Malgré le fait que des mesures soient prises pour sauver l’économie, les banques américaines ressentent les effets négatifs du Covid-19. Ces dernières voyant leurs bénéfices chuter au premier trimestre. En tête desquelles JPMorgan dont les profits sur cette période ont chuté de 69% pour atteindre les 2,87 milliards comparés à 9,18 milliards de dollars en 2019. La première banque américaine en termes d’actifs a mis de côté 6,8 milliards de dollars, portant au total les provisions à 8,3 milliards de dollars afin de faire face aux défauts de paiements de ses clients.

A ce sujet, à de très nombreuses reprises, la hausse du niveau de chômage aux États-Unis a conduit à une progression des défauts de crédits immobiliers et donc mené à un impact négatif sur la santé des établissements financiers. C’est notamment ce qu’il s’était passé en 2008-2009. Ainsi, comme JPMorgan, les autres banques se sont préparées avec des provisions qui atteignent des niveaux records. Citigroup avec 7 milliards, Wells Fargo avec 3,8 milliards, Bank of America avec 3,6 milliards et Goldman Sachs avec 937 millions de dollars. « Étant donné la forte probabilité d’une sévère récession, il était nécessaire de constituer des réserves de crédit » a dit Jamie Dimon, P-DG de JPMorgan.

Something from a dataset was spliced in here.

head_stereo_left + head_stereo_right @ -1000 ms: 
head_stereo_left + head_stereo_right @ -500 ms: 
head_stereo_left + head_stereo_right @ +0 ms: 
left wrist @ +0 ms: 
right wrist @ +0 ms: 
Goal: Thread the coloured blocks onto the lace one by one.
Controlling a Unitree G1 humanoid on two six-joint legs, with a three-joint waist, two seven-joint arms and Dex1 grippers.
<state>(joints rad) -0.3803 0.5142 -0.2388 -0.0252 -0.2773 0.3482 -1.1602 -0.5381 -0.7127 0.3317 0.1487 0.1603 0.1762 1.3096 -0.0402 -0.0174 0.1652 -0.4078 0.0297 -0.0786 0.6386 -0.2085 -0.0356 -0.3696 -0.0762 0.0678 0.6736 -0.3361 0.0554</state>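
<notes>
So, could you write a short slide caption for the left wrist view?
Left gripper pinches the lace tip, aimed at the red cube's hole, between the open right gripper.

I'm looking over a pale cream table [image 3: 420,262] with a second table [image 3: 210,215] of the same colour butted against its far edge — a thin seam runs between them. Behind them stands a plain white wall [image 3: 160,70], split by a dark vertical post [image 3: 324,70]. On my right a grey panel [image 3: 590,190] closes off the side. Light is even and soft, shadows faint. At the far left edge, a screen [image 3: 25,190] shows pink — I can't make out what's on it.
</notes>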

Cependant, les provisions seront-elles suffisantes pour faire face à un nombre de nouveaux chômeurs qui augmente chaque jour (en un mois, 22 millions de chômeurs se sont enregistrés chez l’Oncle Sam) et les défauts de paiement qui en découleront ?

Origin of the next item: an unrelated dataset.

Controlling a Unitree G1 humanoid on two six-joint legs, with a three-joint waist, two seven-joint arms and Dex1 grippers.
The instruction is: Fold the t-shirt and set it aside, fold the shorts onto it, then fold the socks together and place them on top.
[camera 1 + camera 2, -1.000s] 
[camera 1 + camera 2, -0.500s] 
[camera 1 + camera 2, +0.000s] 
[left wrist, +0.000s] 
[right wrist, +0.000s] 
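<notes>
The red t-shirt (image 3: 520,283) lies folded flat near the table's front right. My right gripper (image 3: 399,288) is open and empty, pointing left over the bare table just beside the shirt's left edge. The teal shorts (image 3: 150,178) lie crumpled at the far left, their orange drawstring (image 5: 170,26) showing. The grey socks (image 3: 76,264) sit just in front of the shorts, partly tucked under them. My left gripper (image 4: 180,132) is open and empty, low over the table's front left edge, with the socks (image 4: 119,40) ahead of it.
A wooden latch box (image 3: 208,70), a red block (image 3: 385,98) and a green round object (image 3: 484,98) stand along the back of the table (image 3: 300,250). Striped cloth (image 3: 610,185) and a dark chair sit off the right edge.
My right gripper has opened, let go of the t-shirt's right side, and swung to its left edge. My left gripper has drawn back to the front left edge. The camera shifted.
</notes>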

Le déconfinement : un plus gros challenge que le confinement ?

Les banques françaises ont toutes activé leurs cellules de crise depuis février et ont su démontrer une importante réactivité face à cette épreuve. En effet, les banques réputées pour leur culture hiérarchique et leurs structures parfois rigides, se sont vite adaptées.

Cependant, ces dernières commencent maintenant à se préparer au déconfinement, le retour à la vie normale et les questions que cela pose. Or, pour certains, il est plus facile de confiner que de déconfiner. Ce qui sera important, c’est de ne pas reprendre le travail comme avant, de la même manière qu’avant. Non seulement pour assurer la sécurité des clients mais aussi celle des employés. De plus, les habitudes des clients ont elles aussi évolué. Avec le virus la banque à distance est devenue standard. Peut-être assisterons nous à la naissance d’une nouvelle structure bancaire beaucoup plus centrée sur les prestations à distance avec un focus sur la digitalisation des services.

Que nous révèle le graphique du secteur bancaire ?

Sur le graphique ci-dessus du secteur bancaire en base hebdomadaire, on distingue de façon assez nette qu’entre avril 2007 et mars 2009, les cours ont logiquement subi le krach de la crise financière des subprimes en passant d’environ 540 à 88 points (soit 84% de baisse).

Suite à cette forte phase baissière, on assiste à plusieurs tentatives de rebond qui ne permettent pas au cours de retrouver une tendance haussière. Effectivement, en juin 2015, l’impulsion de hausse ne dépasse pas le point haut réalisé en septembre 2009. Ainsi, une tendance baissière est observée depuis la crise de 2007.

De plus, force est de constater qu’un overlap très puissant (ligne verte) a été touché à plusieurs reprises, fin 2011, mi 2012, juillet 2016 ou bien encore en août 2019. Or, la crise créée par la pandémie du coronavirus a engendré la panique des investisseurs. Dès lors, la fragilisation de l’économie mondiale a eu largement raison de ce support clé.

La cassure de cet overlap majeur a nettement fragilisé la configuration technique du secteur. Tout laisse à penser qu’une nouvelle vague de baisse reste attendue, notamment la cassure du point bas de mars 2009. Aussi, sans écarter un possible rebond intermédiaire (RSI survendu) limité à la zone psychologique des 100 points, un objectif vers le niveau des 60 points (soit environ 25% de baisse) reste privilégié.

Alternativement, plus long terme, seul le net dépassement des 115 points clés pourrait redonner au graphique une tendance haussière plus pérenne.